How Difficult Should Development or Cross-Validation Tests Be?

As there is a huge large difference in accuracy between the three models, this may bring up the question “how difficult should these tests be when trying to develop a prediction pipeline?” I think a better question is how realistic is the test. In the case here, a potential data leak was identified (i.e., multiple records per well), but then a more realistic test was created by spatially clustering the data. Using more realistic tests may cause model accuracy to suffer but overall the results might be more informative. Additionally, more generalized models may excel in these sorts of scenarios (e.g., spatial hold out).

Role of exploratory data analysis in test design

Through this process I learned that exploratory data analysis (EDA) also plays a huge role in this aspect of machine learning. I had originally viewed EDA as the focus during data cleaning and finding relationships to model. However, time spend in EDA allows you to unravel the heterogeneities in the dataset to see how balanced features will be when split into training and testing datasets. Additionally, EDA also can be expanded beyond the training dataset, into the the dataset that the model will be deployed to. This this allows one to again see how features are spread between the two, and provide some insight into how well models will perform once deployed.

TL;DR - Evaluating Model Design

Prediction is becoming a huge business in geoscience. Companies are pouring resources into developing techniques for predicting mineral targets or subsurface reservoir properties. As shown here, the accuracy of these tests can be influenced by how datasets are divided for model building. This kind of information isn’t always communicated to the people contracting this kind of work, likely due to the very technical nature of the topic. In short, the division of training and testing should mimic the deployment scenario: are models being used to interpolate between data points, or is data being used to extrapolate outside of the dataset, and there are numerous other scenarios that could be used as well.

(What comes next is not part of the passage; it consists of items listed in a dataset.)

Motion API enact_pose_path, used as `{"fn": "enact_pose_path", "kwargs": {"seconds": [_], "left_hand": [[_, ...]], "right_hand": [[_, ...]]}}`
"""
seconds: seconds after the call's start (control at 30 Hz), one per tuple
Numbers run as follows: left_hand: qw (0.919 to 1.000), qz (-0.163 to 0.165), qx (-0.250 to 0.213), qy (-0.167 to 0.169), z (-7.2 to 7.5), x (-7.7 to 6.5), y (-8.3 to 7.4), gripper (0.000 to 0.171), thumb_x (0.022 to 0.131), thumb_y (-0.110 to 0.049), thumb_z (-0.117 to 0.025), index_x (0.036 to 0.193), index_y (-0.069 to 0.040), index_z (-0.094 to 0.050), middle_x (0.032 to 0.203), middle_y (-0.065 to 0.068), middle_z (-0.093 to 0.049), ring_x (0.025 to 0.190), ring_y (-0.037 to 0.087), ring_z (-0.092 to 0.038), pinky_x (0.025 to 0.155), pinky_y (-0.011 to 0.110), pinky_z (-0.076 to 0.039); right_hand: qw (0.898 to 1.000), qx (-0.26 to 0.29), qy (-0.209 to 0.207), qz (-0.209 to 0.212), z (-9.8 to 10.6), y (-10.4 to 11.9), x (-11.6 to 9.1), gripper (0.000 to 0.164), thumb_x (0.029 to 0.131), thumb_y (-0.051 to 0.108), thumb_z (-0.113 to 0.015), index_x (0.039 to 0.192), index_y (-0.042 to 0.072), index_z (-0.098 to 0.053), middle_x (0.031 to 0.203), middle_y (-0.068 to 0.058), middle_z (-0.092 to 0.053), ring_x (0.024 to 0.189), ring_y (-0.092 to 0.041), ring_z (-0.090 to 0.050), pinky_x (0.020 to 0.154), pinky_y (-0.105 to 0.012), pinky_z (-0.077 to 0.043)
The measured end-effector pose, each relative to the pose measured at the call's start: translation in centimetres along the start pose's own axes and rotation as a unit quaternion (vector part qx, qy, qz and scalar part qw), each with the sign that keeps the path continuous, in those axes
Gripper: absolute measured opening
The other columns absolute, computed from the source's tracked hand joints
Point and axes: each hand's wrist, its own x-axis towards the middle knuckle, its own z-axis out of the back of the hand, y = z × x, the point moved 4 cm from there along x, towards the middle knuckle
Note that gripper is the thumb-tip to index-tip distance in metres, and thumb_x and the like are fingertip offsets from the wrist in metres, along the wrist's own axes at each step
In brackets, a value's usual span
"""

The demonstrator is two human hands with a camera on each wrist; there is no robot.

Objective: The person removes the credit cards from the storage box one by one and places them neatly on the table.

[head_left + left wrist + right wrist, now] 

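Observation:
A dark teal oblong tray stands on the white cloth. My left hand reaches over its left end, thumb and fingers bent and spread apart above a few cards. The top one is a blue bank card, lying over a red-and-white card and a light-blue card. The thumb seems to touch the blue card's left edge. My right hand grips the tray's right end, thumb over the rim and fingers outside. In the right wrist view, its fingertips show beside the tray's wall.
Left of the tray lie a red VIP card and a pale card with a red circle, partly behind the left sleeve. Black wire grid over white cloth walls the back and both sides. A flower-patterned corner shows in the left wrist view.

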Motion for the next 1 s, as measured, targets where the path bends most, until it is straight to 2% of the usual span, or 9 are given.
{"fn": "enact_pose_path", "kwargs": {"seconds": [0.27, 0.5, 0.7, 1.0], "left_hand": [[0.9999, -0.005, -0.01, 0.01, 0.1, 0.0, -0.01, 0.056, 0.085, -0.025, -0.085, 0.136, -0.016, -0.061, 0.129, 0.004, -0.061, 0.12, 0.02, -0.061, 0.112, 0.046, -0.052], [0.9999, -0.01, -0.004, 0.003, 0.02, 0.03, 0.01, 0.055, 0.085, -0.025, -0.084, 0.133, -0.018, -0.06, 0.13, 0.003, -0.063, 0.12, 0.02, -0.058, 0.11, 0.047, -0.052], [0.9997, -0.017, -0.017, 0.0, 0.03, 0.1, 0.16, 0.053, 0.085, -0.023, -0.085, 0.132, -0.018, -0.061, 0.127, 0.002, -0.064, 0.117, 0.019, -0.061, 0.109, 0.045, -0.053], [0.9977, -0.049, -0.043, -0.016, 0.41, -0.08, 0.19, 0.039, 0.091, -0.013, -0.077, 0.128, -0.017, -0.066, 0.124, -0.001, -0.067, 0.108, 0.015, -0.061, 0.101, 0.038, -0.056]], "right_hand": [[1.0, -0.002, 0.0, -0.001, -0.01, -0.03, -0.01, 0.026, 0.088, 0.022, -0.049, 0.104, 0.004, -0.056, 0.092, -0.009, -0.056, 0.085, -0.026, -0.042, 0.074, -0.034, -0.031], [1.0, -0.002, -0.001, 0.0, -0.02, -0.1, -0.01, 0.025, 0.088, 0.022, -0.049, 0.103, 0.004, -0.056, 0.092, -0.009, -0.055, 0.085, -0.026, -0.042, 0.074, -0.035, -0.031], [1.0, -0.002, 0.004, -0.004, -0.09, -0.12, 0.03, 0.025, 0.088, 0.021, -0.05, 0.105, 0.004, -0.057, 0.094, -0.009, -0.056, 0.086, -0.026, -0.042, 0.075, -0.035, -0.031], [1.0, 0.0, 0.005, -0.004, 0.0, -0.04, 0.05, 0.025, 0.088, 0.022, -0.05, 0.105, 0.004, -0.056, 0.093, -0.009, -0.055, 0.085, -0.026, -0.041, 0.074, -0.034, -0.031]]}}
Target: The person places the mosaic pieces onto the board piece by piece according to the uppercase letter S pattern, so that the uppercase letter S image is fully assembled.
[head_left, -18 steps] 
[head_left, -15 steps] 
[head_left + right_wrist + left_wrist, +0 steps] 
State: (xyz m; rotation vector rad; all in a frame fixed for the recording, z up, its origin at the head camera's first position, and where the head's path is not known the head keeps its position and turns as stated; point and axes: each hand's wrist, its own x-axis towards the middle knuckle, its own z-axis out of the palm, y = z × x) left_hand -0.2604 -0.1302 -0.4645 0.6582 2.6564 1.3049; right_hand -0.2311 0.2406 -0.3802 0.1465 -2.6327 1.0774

Understanding the impact of partitioning methods is important for any machine learning work, but is very important for neural network models used for mineral and hydrocarbon exploration. In these scenarios training data can be very sparse or located in centralized regions (i.e., data is centralized in prospective areas). Deciding how to split the data into training and testing would be very difficult depending on the spatial coverage - I’ve never done it. There is no clear-cut way to do it, but understanding the impacts of these strategies and how they may influence predictions is important.